=== WHAT YOU HAVE TO DO ===
Here are the records. Write out exactly the lines between the one holding "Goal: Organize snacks" and the one holding "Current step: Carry", inclusive.
======== EXERCISE MATERIALS ========
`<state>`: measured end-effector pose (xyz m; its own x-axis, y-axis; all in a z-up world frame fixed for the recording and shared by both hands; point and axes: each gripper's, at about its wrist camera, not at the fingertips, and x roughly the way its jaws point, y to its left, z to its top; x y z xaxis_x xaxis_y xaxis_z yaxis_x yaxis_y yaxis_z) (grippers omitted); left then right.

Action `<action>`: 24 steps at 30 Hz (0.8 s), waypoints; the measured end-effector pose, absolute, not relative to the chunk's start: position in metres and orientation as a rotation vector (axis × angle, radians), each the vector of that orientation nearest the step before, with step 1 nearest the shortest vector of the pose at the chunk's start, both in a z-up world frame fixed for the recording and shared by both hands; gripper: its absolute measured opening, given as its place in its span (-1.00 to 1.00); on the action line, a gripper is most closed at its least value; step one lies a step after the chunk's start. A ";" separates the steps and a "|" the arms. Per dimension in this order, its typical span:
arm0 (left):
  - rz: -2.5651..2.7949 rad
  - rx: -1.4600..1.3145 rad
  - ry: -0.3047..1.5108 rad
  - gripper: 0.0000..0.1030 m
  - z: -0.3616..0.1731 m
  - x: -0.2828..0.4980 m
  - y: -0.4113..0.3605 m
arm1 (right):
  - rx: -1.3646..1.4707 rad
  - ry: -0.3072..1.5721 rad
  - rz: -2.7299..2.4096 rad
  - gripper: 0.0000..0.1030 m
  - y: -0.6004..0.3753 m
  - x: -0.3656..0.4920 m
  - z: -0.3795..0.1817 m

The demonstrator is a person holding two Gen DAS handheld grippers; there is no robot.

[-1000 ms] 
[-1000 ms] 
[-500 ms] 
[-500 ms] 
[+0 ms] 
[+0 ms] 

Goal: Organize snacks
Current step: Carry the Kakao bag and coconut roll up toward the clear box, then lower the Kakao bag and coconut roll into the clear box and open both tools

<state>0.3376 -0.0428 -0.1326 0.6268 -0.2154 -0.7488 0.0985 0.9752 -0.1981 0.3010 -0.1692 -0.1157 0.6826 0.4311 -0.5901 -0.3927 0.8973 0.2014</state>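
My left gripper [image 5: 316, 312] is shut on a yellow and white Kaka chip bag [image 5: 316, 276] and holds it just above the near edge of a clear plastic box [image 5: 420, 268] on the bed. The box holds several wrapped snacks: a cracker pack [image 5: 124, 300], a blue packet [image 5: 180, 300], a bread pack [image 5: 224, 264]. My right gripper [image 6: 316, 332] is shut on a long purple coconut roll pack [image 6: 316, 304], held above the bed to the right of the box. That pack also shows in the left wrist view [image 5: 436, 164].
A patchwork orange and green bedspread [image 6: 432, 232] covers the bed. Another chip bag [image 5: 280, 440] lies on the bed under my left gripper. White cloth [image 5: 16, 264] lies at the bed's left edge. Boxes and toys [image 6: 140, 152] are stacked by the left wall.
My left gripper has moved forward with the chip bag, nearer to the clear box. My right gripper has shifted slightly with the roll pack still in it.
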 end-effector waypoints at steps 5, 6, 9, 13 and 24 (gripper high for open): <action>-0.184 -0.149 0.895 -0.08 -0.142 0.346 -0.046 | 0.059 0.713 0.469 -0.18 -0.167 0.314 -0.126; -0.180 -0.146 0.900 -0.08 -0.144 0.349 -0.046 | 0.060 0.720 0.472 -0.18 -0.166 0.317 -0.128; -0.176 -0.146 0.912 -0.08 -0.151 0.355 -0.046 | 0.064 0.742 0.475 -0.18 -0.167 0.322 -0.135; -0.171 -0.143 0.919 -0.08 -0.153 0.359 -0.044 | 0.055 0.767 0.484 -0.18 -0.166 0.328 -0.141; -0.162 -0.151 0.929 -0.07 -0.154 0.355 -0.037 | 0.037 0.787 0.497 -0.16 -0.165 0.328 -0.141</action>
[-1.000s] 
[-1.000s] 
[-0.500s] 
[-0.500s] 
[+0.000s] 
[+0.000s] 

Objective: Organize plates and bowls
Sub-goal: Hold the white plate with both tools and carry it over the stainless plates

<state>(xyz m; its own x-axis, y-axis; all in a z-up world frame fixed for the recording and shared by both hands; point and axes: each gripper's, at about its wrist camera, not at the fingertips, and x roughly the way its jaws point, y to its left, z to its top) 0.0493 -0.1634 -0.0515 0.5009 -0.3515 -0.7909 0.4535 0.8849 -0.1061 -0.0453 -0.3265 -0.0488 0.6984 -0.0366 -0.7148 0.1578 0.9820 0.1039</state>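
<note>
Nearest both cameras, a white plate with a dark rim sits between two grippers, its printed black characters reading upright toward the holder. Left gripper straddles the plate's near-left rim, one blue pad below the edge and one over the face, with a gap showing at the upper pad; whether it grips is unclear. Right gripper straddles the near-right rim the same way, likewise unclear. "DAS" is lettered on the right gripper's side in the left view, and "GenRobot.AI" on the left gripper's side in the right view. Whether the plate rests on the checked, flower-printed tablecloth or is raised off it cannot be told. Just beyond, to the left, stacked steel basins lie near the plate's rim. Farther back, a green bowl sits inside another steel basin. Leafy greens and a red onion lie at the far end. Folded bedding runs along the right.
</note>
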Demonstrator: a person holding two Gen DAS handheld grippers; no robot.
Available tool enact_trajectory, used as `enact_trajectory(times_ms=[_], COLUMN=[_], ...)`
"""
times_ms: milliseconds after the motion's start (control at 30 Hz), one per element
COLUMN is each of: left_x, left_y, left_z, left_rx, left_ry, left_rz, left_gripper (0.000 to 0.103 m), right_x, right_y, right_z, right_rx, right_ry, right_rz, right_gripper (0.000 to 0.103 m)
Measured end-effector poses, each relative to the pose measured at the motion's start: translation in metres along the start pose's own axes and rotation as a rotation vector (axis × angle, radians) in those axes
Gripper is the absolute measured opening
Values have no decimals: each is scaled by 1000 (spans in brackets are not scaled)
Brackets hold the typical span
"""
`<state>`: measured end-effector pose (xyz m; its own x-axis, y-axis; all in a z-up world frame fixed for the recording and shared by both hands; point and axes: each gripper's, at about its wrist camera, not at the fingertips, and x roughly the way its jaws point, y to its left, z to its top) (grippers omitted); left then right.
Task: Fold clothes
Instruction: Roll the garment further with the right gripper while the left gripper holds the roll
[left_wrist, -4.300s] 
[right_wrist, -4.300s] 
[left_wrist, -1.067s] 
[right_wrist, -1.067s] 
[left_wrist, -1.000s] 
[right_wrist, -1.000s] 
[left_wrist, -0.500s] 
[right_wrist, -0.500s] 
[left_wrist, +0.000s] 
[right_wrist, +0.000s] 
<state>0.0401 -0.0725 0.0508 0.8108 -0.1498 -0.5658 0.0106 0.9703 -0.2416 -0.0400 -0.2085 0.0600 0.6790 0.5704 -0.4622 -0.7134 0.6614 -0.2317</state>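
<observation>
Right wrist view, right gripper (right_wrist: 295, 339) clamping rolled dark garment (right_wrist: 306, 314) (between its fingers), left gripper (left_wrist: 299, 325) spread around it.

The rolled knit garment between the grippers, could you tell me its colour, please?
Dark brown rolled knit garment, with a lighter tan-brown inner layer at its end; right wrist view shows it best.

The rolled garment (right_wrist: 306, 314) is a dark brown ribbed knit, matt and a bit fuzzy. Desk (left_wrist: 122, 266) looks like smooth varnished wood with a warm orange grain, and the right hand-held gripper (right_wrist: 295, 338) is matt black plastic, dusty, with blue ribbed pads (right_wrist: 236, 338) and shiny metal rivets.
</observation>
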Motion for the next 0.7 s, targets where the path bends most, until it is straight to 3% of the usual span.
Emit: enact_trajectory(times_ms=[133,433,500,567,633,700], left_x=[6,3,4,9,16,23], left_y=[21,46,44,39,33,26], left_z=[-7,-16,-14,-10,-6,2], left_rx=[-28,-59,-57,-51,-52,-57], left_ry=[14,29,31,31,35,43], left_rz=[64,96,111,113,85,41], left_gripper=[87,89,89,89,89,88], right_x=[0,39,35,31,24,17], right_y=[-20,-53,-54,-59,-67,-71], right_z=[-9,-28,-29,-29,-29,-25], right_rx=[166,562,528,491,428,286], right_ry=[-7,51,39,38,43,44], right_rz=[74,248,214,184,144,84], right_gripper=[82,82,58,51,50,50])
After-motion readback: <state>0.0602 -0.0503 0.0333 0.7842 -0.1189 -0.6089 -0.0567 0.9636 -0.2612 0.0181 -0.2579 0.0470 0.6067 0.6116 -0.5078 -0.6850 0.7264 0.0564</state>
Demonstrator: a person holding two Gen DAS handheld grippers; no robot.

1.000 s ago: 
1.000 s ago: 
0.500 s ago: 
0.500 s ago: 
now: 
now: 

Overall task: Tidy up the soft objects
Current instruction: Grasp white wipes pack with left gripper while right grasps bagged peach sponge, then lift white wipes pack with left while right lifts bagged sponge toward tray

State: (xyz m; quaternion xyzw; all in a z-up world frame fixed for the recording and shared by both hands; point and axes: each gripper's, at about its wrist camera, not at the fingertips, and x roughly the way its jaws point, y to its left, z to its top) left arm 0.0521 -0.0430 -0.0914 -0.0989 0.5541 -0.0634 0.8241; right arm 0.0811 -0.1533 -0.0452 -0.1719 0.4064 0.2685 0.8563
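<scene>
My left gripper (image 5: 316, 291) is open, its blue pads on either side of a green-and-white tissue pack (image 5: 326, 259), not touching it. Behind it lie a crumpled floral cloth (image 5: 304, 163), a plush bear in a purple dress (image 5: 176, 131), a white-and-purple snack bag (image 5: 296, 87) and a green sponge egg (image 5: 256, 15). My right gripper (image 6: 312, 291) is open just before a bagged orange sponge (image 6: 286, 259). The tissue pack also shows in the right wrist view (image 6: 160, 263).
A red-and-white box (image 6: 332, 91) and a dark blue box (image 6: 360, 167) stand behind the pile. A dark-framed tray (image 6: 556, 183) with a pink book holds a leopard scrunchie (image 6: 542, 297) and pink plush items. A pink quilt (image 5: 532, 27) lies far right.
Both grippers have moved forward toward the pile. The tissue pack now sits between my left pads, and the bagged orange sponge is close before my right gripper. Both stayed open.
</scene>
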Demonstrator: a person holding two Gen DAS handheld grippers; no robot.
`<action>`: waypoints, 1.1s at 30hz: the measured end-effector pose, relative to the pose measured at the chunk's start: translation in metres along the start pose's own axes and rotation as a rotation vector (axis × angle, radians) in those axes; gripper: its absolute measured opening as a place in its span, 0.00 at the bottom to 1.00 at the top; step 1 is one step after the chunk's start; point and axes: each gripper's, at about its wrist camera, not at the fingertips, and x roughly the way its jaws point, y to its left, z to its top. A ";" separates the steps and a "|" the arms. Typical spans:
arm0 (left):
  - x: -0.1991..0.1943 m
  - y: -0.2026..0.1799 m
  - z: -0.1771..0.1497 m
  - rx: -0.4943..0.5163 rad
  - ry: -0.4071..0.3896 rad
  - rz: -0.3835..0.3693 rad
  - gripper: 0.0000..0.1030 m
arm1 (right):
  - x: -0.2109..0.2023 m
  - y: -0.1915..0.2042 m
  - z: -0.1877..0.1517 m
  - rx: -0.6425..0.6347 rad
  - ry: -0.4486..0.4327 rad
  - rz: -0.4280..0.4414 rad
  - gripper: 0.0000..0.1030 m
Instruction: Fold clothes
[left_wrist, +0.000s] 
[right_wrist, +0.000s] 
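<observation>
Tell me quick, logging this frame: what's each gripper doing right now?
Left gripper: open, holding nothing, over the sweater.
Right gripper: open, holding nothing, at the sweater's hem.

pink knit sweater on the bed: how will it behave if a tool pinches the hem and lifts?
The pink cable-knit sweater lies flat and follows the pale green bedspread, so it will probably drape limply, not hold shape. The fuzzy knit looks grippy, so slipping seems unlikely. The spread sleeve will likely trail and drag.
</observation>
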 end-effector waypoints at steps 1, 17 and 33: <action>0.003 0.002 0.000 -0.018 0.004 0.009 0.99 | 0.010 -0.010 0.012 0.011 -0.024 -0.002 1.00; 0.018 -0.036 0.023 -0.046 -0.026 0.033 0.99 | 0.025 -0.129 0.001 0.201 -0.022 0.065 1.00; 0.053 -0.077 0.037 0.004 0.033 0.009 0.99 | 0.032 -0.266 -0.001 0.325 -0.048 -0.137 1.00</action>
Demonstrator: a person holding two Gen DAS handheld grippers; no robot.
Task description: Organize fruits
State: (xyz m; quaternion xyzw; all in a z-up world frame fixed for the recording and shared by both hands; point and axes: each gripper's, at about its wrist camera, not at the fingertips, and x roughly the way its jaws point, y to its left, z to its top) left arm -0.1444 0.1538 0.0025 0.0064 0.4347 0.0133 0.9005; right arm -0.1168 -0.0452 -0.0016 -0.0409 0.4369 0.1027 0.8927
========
=== TASK RESPONSE ===
Goal: Organize snacks
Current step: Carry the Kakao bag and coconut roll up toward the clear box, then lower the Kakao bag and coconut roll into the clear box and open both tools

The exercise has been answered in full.